<<<<

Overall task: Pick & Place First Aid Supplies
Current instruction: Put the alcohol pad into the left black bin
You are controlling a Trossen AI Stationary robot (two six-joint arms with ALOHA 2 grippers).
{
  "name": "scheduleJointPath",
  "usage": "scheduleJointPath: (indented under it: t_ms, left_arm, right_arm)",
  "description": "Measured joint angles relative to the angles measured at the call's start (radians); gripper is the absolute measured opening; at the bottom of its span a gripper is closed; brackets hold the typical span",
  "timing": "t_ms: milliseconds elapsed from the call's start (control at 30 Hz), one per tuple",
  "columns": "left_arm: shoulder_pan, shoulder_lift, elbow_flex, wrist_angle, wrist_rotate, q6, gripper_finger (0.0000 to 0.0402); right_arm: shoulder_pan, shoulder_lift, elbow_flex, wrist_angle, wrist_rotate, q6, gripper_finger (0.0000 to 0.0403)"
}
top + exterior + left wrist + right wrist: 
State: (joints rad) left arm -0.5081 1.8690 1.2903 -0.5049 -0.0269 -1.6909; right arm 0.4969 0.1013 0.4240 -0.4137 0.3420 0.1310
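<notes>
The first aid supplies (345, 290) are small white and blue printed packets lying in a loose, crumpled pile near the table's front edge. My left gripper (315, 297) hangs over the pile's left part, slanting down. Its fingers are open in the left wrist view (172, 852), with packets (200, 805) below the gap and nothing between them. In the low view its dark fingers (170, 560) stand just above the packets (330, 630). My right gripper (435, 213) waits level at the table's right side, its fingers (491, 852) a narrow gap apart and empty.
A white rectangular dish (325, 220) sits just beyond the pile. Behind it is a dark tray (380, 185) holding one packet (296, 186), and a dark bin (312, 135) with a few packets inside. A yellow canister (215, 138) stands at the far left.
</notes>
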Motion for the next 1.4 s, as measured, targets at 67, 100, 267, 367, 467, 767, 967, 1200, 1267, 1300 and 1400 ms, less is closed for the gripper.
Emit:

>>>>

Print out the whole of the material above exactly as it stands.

Exercise response ::
Overall task: Pick & Place First Aid Supplies
Current instruction: Put the alcohol pad into the left black bin
You are controlling a Trossen AI Stationary robot (two six-joint arms with ALOHA 2 grippers).
{
  "name": "scheduleJointPath",
  "usage": "scheduleJointPath: (indented under it: t_ms, left_arm, right_arm)",
  "description": "Measured joint angles relative to the angles measured at the call's start (radians); gripper is the absolute measured opening; at the bottom of its span a gripper is closed; brackets hold the typical span",
  "timing": "t_ms: milliseconds elapsed from the call's start (control at 30 Hz), one per tuple",
  "columns": "left_arm: shoulder_pan, shoulder_lift, elbow_flex, wrist_angle, wrist_rotate, q6, gripper_finger (0.0000 to 0.0402); right_arm: shoulder_pan, shoulder_lift, elbow_flex, wrist_angle, wrist_rotate, q6, gripper_finger (0.0000 to 0.0403)"
}
top + exterior + left wrist + right wrist: 
State: (joints rad) left arm -0.5081 1.8690 1.2903 -0.5049 -0.0269 -1.6909; right arm 0.4969 0.1013 0.4240 -0.4137 0.3420 0.1310
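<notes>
The first aid supplies (345, 290) are small white and blue printed packets lying in a loose, crumpled pile near the table's front edge. My left gripper (315, 297) hangs over the pile's left part, slanting down. Its fingers are open in the left wrist view (172, 852), with packets (200, 805) below the gap and nothing between them. In the low view its dark fingers (170, 560) stand just above the packets (330, 630). My right gripper (435, 213) waits level at the table's right side, its fingers (491, 852) a narrow gap apart and empty.
A white rectangular dish (325, 220) sits just beyond the pile. Behind it is a dark tray (380, 185) holding one packet (296, 186), and a dark bin (312, 135) with a few packets inside. A yellow canister (215, 138) stands at the far left.
</notes>
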Motion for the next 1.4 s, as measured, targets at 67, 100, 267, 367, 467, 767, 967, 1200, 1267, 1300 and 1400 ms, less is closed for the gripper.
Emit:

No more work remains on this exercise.